The online system was overwhelmed with applications from people who have been laid off as a result of efforts to control the spread of Covid-19 coronavirus. DEO received 3.8 million calls just last week, and the website couldn’t handle the volume of requests. During the briefing, DeSantis said that was “totally unacceptable.”

He described one of the technology glitches that has since been addressed.

“When the system was designed, you usually build in redundancies to these things. There was a redundancy built in so that if the system went down, the backup would take hold and people could still use it. It turns out, that backup was never actually connected to the system. So last night they were able to actually connect the backup to the system, so that also gives added protection,” DeSantis said.

He also said latency – or the delay before a transfer of data begins – previously was as high as 72 seconds. Now it’s down to less than 1 second, he said.

Over 62,000 people had filed claims by Sunday night, he said. The previous week, there were 17,000 claims filed because the site was down more than it was up, DeSantis said.

The state is getting even more servers in anticipation of a bigger surge in unemployment claims, he said.

Hundreds of additional customer service representatives were trained over the weekend as well. About 250 people started working in the call center today, and DEO is training another 500 people today who will start taking calls tomorrow, he said.

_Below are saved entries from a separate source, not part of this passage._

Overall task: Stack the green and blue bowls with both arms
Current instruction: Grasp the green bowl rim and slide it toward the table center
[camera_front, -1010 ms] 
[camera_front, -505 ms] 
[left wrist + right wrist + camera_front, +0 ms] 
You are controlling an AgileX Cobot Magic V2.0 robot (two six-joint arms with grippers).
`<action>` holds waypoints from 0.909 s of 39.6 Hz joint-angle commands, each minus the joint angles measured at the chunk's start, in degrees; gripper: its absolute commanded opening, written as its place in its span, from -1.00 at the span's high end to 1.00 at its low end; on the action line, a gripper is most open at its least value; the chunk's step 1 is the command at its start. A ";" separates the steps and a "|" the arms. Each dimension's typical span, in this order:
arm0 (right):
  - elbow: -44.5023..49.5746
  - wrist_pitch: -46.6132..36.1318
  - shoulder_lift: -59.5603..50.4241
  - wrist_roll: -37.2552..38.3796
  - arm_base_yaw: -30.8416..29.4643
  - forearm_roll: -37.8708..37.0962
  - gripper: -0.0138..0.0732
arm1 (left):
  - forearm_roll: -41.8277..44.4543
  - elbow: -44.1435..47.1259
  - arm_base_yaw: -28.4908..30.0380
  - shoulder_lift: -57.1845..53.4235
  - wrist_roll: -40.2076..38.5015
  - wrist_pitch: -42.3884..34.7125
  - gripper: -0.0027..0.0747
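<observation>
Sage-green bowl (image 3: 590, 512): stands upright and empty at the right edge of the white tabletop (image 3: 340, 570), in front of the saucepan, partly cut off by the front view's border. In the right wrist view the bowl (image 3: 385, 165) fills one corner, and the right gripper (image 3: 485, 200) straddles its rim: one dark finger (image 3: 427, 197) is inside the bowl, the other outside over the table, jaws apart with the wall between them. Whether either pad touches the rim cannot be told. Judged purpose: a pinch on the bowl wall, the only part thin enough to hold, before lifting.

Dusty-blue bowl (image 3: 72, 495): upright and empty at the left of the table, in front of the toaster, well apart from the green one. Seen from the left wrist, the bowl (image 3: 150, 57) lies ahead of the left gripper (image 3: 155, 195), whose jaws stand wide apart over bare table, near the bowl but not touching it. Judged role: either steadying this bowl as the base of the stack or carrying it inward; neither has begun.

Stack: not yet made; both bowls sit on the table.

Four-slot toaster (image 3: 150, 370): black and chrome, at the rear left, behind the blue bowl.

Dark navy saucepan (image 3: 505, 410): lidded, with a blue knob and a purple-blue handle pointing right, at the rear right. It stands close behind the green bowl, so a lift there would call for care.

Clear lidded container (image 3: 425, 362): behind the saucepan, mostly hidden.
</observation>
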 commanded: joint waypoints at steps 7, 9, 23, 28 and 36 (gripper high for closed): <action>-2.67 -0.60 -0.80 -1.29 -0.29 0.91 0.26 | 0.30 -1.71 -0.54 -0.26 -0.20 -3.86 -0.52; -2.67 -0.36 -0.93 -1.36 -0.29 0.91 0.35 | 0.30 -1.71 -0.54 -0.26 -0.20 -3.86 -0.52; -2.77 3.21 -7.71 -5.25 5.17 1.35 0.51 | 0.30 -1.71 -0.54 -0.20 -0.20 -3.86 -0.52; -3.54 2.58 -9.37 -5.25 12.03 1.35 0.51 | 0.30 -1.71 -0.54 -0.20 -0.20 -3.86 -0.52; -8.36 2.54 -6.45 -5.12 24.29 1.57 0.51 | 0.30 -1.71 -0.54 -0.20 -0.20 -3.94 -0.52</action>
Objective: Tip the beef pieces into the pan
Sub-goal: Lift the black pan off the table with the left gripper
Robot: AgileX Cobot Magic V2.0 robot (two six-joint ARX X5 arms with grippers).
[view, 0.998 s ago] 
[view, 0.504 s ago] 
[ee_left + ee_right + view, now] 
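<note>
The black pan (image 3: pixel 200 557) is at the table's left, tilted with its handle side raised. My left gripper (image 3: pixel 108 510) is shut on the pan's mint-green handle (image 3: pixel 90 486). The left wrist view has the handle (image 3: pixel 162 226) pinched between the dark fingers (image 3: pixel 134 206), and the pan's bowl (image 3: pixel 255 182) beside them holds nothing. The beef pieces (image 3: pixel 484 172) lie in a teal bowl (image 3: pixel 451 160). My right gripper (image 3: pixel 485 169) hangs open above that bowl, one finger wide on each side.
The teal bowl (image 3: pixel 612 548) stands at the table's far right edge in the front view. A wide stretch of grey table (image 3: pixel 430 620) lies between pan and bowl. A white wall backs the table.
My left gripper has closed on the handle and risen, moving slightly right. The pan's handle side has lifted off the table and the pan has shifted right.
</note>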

The Florida Department of Revenue has made available 518 people who will be working on the final verification steps before checks are mailed out – a technical and complicated part of the process, said Jim Zingale, executive director of the state revenue department.

In addition, the state is making available paper applications, including working with private sector partners.

“This morning I spoke to Fred Smith (chairman and CEO of FedEx). I asked him could we use the FedEx office locations, where you guys could print the forms, have them ready for people, people could fill them out and you guys could just FedEx them every night to Tallahassee, and he said they’d be happy to help with that. We’re in the process of working on that,” DeSantis said.

The state expects to process 80,000 unemployment claims this week, DeSantis said.